Linear Programming and Community Detection

成果类型:
Article
署名作者:
Del Pia, Alberto; Khajavirad, Aida; Kunisky, Dmitriy
署名单位:
University of Wisconsin System; University of Wisconsin Madison; University of Wisconsin System; University of Wisconsin Madison; Lehigh University; Yale University
刊物名称:
MATHEMATICS OF OPERATIONS RESEARCH
ISSN/ISSBN:
0364-765X
DOI:
10.1287/moor.2022.1282
发表日期:
2023
页码:
885-913
关键词:
Approximation matrices graphs
摘要:
The problem of community detection with two equal-sized communities is closely related to the minimum graph bisection problem over certain random graph models. In the stochastic block model distribution over networks with community structure, a well-known semidefinite programming (SDP) relaxation of the minimum bisection problem recovers the underlying communities whenever possible.

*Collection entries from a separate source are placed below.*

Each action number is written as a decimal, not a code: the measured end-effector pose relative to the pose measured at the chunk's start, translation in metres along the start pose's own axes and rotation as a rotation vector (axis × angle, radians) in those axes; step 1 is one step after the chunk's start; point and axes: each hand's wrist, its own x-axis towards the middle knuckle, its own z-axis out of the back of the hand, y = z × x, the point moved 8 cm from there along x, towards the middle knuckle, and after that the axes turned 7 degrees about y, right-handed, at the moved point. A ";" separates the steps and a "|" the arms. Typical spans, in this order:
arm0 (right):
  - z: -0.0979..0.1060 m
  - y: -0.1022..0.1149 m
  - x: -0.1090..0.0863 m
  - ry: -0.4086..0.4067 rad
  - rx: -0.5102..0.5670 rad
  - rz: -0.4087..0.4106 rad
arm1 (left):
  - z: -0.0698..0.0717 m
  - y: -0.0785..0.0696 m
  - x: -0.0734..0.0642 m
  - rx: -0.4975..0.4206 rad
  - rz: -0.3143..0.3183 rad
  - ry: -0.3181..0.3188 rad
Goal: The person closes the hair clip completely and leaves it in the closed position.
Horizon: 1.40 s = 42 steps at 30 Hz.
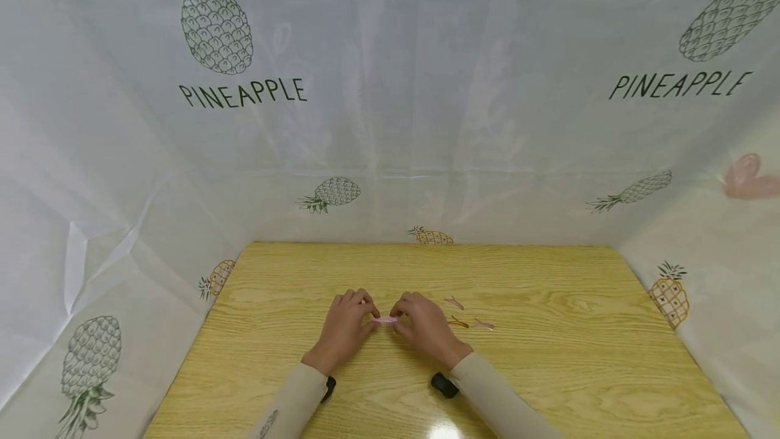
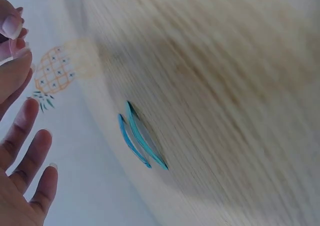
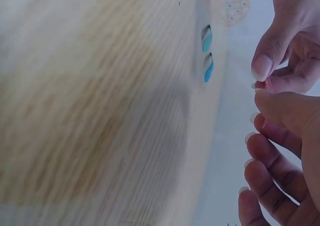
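Note:
A pink hair clip [image 1: 385, 320] spans the small gap between the two hands, level across in the head view. Its left end is pinched by the thumb and forefinger of my left hand [image 1: 347, 327]. My right hand [image 1: 426, 327] pinches the other end the same way. In the right wrist view, only a thin strip of the pink clip [image 3: 268, 85] shows between the fingertips. The other fingers of my left hand [image 2: 22, 181] are spread loosely in the left wrist view. Those of my right hand [image 3: 287, 151] are loosely bent.
Right of the hands on the wooden table [image 1: 548, 358] lie a pink clip [image 1: 454, 303], an orange clip [image 1: 458, 322] and another pink clip [image 1: 484, 324]. A teal clip [image 2: 146, 140] and a blue clip [image 2: 133, 144] lie side by side. Pineapple-print cloth [image 1: 390, 120] surrounds the table.

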 end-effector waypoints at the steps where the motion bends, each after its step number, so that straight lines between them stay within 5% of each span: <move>1: -0.001 -0.001 0.002 0.004 0.007 -0.012 | 0.000 0.002 0.001 -0.008 0.005 0.002; 20: -0.024 -0.012 0.036 0.034 0.024 -0.136 | -0.008 0.031 0.022 -0.059 0.073 0.079; 42: -0.040 -0.019 0.043 0.086 -0.008 -0.186 | -0.022 0.034 0.028 -0.014 0.112 0.139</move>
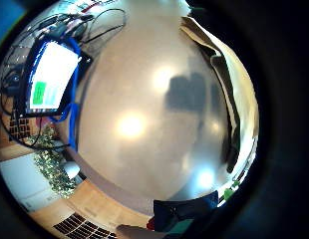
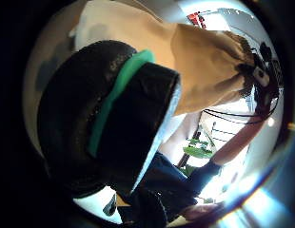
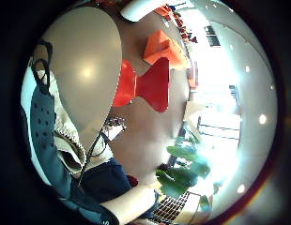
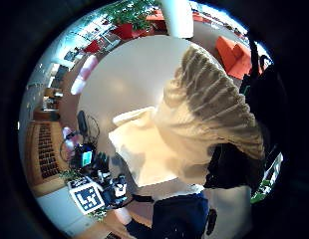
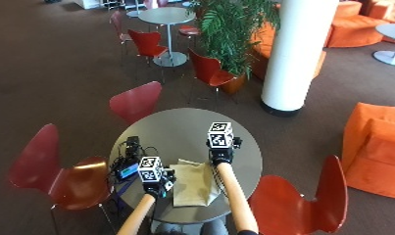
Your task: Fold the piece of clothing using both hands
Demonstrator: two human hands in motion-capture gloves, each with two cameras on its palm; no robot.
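Note:
A cream garment (image 5: 192, 183) lies partly folded on the round grey table (image 5: 177, 127), near its front edge. My left hand (image 5: 159, 186) is at the garment's left edge; the left thumb side palm view shows the thumb (image 2: 123, 128) curled across close to the cloth (image 2: 204, 57), pinching it. My right hand (image 5: 221, 155) is at the garment's far right corner. It holds the ribbed hem (image 4: 214, 114) raised off the table, with the cloth hanging down to the flat part (image 4: 144, 149).
A small device with a lit screen (image 1: 47, 79) and a tangle of cables (image 5: 127, 164) sits at the table's left edge, beside my left hand. Red chairs (image 5: 137, 100) ring the table. A white pillar (image 5: 295, 54) and a plant stand behind.

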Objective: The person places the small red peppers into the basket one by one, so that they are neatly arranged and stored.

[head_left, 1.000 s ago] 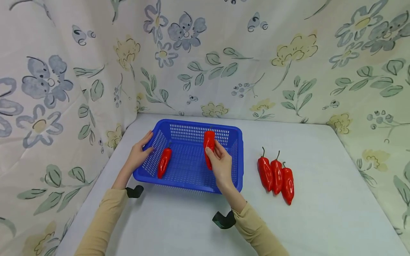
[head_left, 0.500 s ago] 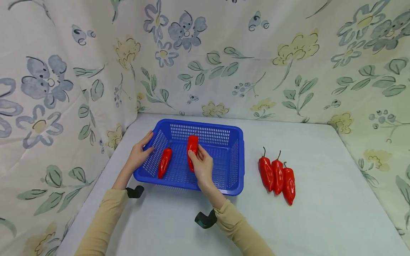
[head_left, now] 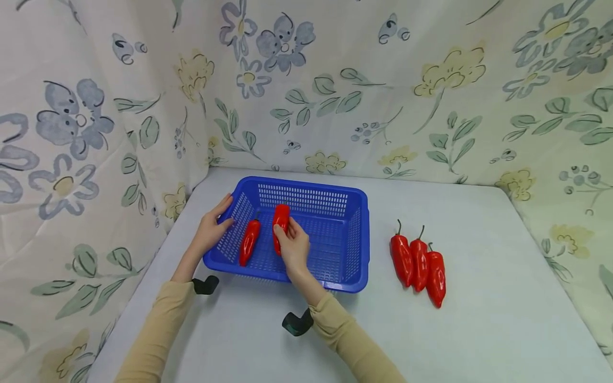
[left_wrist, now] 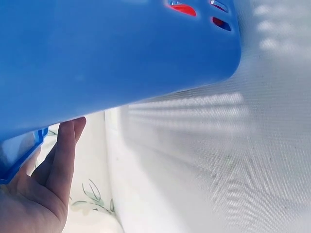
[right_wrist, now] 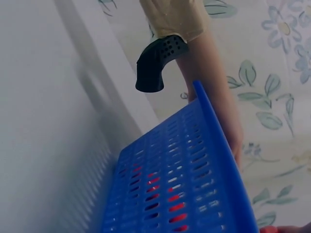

Motivated by their superior scalability, we study the theoretical performance of linear programming (LP) relaxations of the minimum bisection problem for the same random models. We show that, unlike the SDP relaxation that undergoes a phase transition in the logarithmic average degree regime, the LP relaxation fails in recovering the planted bisection with high probability in this regime. We show that the LP relaxation instead exhibits a transition from recovery to non-recovery in the linear average degree regime. Finally, we present non-recovery conditions for graphs with average degree strictly between linear and logarithmic.